Hier kommt die Armee,
Wie sie schon einmal am Nil und Euphrat gekämpft,
In den Tempeln und Dörfern der Fischer gewütet hat:
Sie schwimmt schon wieder über den Atlantik,
Und wenn es keine Ozeane mehr gibt,
Wird sie uns trotzdem retten wollen.

Hier kommt die Armee der elektrischen Engel auf vergoldeten Surfbrettern
Und will uns täuschen: mit ihren teuren Kleidern,
Bankkrediten und TV-Bildschirmen ‒ sie macht uns Versprechungen,
Will sich nicht still entfernen, baut für uns Ferienlager,
Und du wirst der Erste sein, der die freundliche Begrüßung
Am Eingangstor nicht überleben wird.

Hier kommt die Armee der namenlosen Grashalme:
Du hast geliebt? Bist gestorben? Macht nichts. Es ist alles vorbereitet.
Es gibt Dächer über den Dächern ‒ die Astronomen können sie nicht sehen
Und berechnen.
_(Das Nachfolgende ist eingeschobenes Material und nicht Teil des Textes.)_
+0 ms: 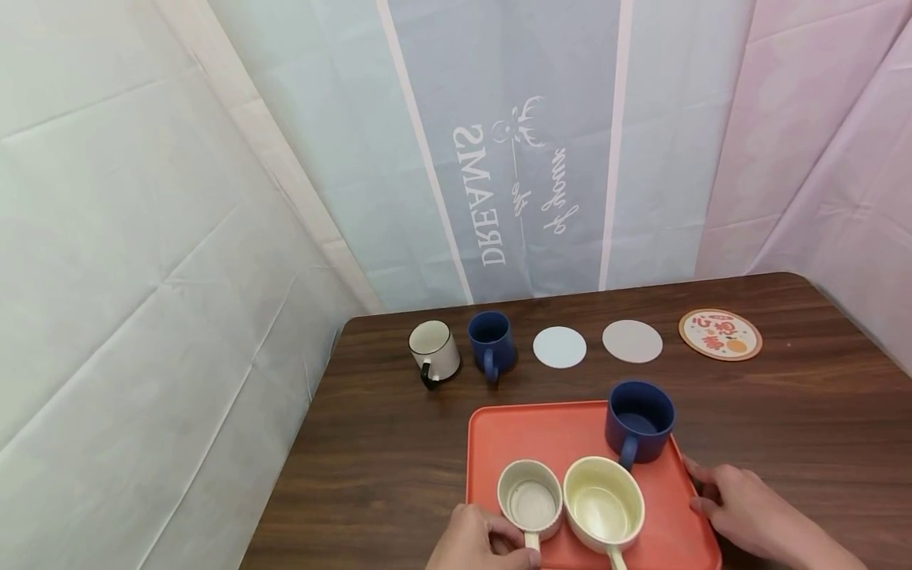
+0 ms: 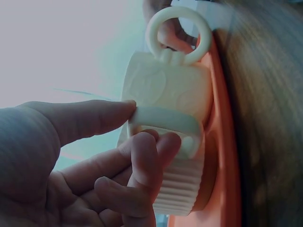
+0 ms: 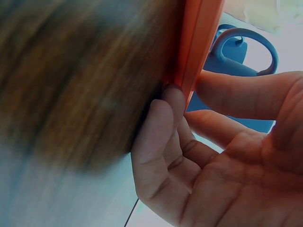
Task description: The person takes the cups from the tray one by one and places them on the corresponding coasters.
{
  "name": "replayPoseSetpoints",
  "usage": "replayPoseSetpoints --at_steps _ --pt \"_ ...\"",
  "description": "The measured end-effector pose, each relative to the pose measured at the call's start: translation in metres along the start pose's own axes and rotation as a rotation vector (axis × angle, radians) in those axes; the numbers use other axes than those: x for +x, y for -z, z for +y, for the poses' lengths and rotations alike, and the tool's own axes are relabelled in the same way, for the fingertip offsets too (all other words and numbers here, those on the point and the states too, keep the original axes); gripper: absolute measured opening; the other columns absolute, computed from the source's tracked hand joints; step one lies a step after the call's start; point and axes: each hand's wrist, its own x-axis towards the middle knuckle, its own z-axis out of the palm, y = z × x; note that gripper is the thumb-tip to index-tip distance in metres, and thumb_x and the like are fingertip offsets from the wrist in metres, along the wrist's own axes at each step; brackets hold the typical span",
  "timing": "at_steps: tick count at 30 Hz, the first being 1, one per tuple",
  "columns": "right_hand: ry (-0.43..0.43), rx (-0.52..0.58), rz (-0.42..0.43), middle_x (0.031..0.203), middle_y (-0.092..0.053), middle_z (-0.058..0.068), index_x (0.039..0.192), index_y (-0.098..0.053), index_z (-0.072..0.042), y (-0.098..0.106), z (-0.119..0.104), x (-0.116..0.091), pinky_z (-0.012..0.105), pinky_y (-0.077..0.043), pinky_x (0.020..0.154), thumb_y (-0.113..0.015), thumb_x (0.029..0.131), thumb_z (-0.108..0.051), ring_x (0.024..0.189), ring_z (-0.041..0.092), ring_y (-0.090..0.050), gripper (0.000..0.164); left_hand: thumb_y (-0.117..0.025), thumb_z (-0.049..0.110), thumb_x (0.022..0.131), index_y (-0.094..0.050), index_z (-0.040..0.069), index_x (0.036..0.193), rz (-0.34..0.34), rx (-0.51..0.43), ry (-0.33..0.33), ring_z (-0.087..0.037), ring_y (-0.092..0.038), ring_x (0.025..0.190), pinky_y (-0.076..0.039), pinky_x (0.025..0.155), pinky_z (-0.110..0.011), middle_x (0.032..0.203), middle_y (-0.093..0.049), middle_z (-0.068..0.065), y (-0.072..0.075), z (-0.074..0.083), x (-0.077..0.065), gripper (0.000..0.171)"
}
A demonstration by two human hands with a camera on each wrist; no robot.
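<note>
Left hand [image 1: 476,542]: fingers pinch the handle [image 1: 532,541] of the ribbed cup [image 1: 530,492], on the red tray [image 1: 527,435].
Right hand [image 1: 741,504]: fingers grip the tray's right edge.
Yellow cup [image 1: 604,507]: beside the ribbed cup.
Wide blue cup [image 1: 640,423]: tray's far right corner.
Bench [image 1: 378,451], far side: white mug [image 1: 440,358], blue mug [image 1: 493,342], three round mats [image 1: 559,347].
</note>
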Motion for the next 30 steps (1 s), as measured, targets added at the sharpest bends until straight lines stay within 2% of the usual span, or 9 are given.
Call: replayPoseSetpoints --at_steps 7,15,23,26,30 --pt "-0.001 0.012 0.003 0.075 -0.055 0.001 0.138 -0.053 0.021 0.000 0.000 0.000 0.030 -0.043 0.063 -0.073 0.095 -0.005 0.069 0.020 -0.053 0.054 -0.085 0.008 0.081 -0.083 0.012 0.079 0.029 0.006 0.046 0.002 -0.063 0.057 -0.052 0.055 -0.019 0.061 -0.067 0.015 0.008 0.001 0.006 0.005" --pt "0.020 -0.005 0.026 0.075 -0.055 -0.001 0.138 -0.053 0.021 0.001 -0.001 -0.001 0.030 -0.043 0.063 -0.074 0.095 -0.005 0.069 0.019 -0.052 0.054 -0.083 0.010 0.087 -0.083 0.009 0.091 0.104 0.039 -0.017 0.001 -0.060 0.062 -0.051 0.059 -0.020 0.070 -0.069 0.013 0.017 -0.007 0.017 0.004" --pt "0.018 -0.015 0.034 0.075 -0.055 -0.001 0.140 -0.052 0.019 0.001 0.000 -0.001 0.030 -0.043 0.063 -0.074 0.095 -0.004 0.069 0.018 -0.053 0.055 -0.084 0.014 0.091 -0.084 0.010 0.094 0.107 0.040 0.025 -0.002 -0.060 0.066 -0.048 0.058 -0.021 0.074 -0.070 0.012 0.017 -0.010 0.027 0.005" --pt "0.011 -0.006 0.021 0.076 -0.056 0.000 0.141 -0.051 0.019 0.000 0.001 0.000 0.031 -0.043 0.064 -0.073 0.095 -0.005 0.069 0.018 -0.053 0.056 -0.083 0.014 0.092 -0.084 0.009 0.095 0.112 0.031 0.009 -0.002 -0.059 0.064 -0.047 0.056 -0.020 0.071 -0.069 0.011 0.015 -0.012 0.030 0.006" --pt "0.004 -0.002 0.015 0.076 -0.057 0.000 0.141 -0.051 0.019 0.000 0.001 0.001 0.031 -0.044 0.064 -0.073 0.095 -0.005 0.070 0.019 -0.053 0.056 -0.080 0.012 0.095 -0.083 0.008 0.095 0.120 0.026 -0.045 -0.001 -0.058 0.057 -0.042 0.051 -0.018 0.064 -0.067 0.006 0.013 -0.014 0.035 0.005"
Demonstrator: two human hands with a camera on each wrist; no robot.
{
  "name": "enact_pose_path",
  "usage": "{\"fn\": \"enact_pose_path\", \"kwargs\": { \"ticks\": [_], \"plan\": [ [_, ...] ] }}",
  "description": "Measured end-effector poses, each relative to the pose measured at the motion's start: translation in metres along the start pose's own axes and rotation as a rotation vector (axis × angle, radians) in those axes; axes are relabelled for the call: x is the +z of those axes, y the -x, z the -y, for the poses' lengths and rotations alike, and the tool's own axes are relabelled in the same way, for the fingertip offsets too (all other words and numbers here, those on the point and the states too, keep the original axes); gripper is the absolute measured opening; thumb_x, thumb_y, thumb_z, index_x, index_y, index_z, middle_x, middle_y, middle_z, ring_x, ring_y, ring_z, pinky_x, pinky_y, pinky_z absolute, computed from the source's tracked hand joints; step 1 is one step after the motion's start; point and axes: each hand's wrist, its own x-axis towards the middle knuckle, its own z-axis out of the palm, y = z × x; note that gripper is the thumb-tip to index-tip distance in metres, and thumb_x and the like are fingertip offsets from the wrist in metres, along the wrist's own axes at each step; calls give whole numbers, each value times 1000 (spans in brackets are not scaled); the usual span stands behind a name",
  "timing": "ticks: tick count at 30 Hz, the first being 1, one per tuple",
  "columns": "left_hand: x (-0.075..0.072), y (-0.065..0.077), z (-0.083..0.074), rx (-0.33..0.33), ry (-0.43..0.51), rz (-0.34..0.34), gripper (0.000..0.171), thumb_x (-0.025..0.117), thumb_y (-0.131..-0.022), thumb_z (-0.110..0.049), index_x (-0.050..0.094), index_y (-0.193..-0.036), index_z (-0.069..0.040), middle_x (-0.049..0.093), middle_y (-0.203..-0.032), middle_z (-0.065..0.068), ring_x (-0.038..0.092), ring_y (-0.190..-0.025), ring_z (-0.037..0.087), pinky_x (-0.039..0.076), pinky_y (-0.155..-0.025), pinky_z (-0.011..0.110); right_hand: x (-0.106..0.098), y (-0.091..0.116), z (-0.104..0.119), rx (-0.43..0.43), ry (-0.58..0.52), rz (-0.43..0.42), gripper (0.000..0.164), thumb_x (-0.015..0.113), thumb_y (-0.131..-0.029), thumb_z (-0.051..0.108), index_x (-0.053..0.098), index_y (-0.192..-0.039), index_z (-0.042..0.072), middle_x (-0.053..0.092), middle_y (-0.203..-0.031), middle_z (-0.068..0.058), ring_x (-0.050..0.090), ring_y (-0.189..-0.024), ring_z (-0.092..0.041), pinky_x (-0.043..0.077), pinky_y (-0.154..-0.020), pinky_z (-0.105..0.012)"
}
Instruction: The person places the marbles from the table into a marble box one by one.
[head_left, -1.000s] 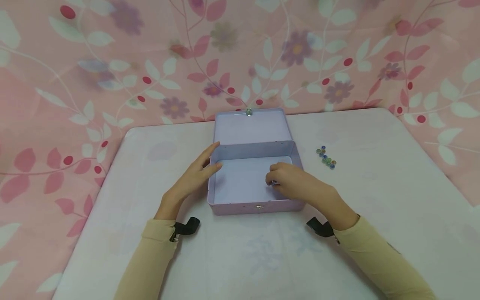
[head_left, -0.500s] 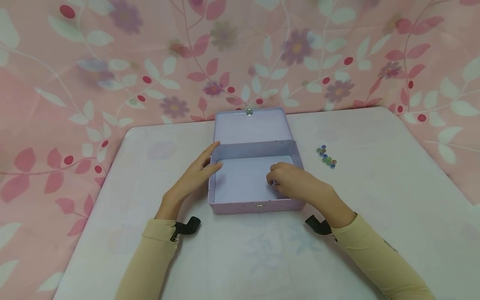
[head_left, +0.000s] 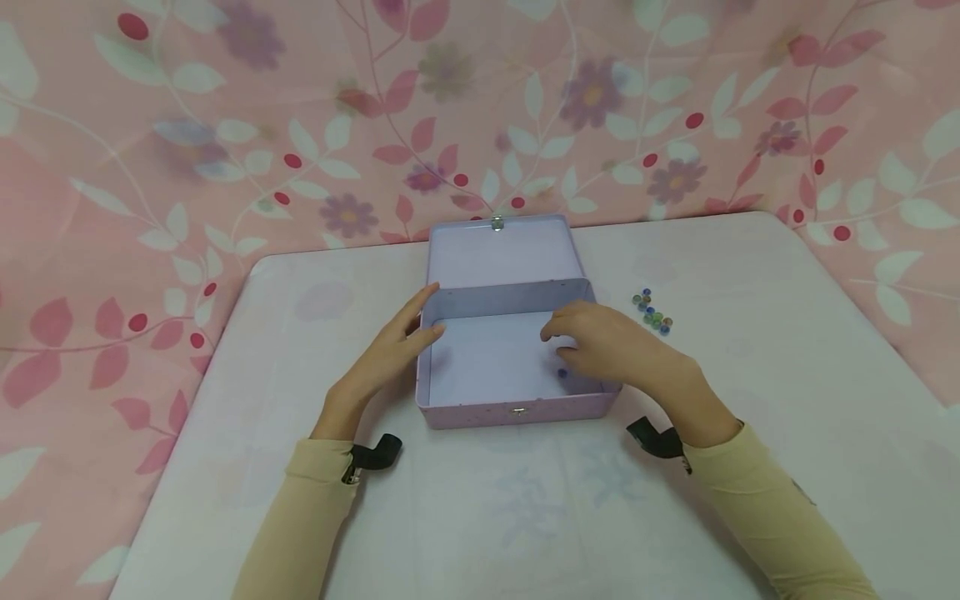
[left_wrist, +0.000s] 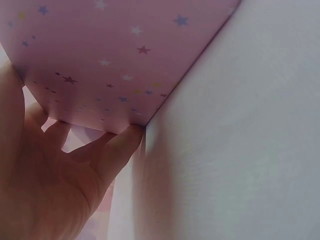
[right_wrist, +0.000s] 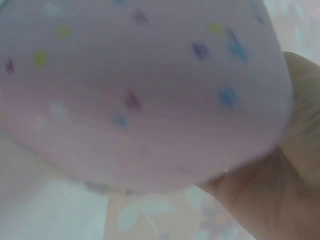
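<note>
A lilac tin box (head_left: pixel 517 412) stands with its lid (head_left: pixel 504 254) folded back. My left hand (head_left: pixel 378 357) rests against its left side, thumb at the rim and fingers reaching along the outer wall. In the left wrist view, straight fingertips (left_wrist: pixel 117 155) touch the star-printed side. My right hand (head_left: pixel 611 343) is over the right part of the box, thumb and fingers parted. A dark blue marble (head_left: pixel 562 373) shows inside the box, just below the right thumb. In the right wrist view, the box's front wall (right_wrist: pixel 150 100) covers most of that hand.
To the right of the box, a cluster of several glass marbles (head_left: pixel 652 315), blue, green and amber, lies on the white-covered table (head_left: pixel 480 517). A floral pink cloth (head_left: pixel 480 108) hangs behind the table. Black camera mounts (head_left: pixel 378 452) stick out from both wrists.
My right hand has risen slightly and moved right, its fingers parting from a pinch. The blue marble has left the fingertips and now shows below them. My left hand has stayed in place.
</note>
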Motion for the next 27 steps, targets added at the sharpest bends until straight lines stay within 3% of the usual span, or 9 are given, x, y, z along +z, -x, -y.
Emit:
{"fn": "enact_pose_path", "kwargs": {
  "ticks": [6,16,27],
  "plan": [
    [1,0,1,10,2,-4,68,54,-102,-32,19,-160,-28,8,-169,-1,12,-154,39,17,-124,57,-16,6,-14,56,-54,-58,28,71,-90,10,72,-117,13,68,-122,-6,58,-120,-29,50,-102,-50],
    [1,0,2,11,5,-6,68,54,-102,-31,19,-160,-27,8,-169,-1,12,-154,38,15,-125,54,-38,21,-43,125,-76,-205,32,69,-89,7,69,-121,11,68,-113,-7,60,-109,-27,51,-95,-48],
    [1,-1,3,10,5,-2,68,54,-102,-33,19,-160,-28,9,-168,-3,12,-155,32,14,-126,49,-40,29,-83,245,-69,-170,30,62,-91,5,66,-120,3,67,-109,-17,61,-104,-35,50,-90,-53]
  ]
}}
Es gibt dort Milchmänner, die sich nie schlafen legen,
Damit sich das Karussell der Reinkarnationen weiter drehen kann.

24. - 25. Mai 2014


Centro Tedesco di Studi Veneziani

Im Centro Tedesco di Studi Veneziani
Warten die Terrassenmöwen
Auf den Honig
Unserer weißen Junitage,
Die uns der Sommer großzügig spendet,
Und Galileo Galilei,
Dessen blinde Augen die Lagune aus Stein und H2O bewachen,
Ertrinkt in der Sonne,
Und sie − diese Krankenschwester des Himmels −
Legt sich hier in den jenseitigen Kanälen
Nie schlafen.

Engländer-Touristen
Werden von den hungrigen Kellnern geköpft,
Die Frauen-Röcke sind kurz und katholisch,
Der Wein hier ist blond,
Und im roten Wasser wachsen Brücken, Motorboote, Cafés, Kirchen
Und Deine Arme – Deine Beine: Du wilde Luna Veneziana,
Du umgarnst mich,
Schwimmst mit mir fort,
Nennst mich bereits einen Toten,
Der zu Sternenfutter verarbeitet wird:
Für Deinen Meeresfriedhof San Michele,
Für diese Bohrinsel zwischen Himmel und Hölle.

Venedig, Juni 2010


Das sterbliche Juwel Erde

Fremde Gräber: Betten schauten mich an,
An allen Straßenecken krepierten Sonnen,
Könige trauerten um ihre Paläste und Götter,
Und im Gefechtsfeuer ihrer Verluste lachte kein einziger Hofnarr mehr.
Weit war jedwede Ferne, weit waren die Weinstöcke schöner Feste
Und schlicht die Freude über das Vergangene.
Und in meinem Kopf brannte bloß des wichtigsten Feindes Lied,
Des Todes Brosche: Stecknadel – die man für gewöhnlich findet
Auf dem Dachboden oder bei einem Antiquitätenhändler,
Aber ohne Namen und Adresse: das sterbliche Juwel Erde.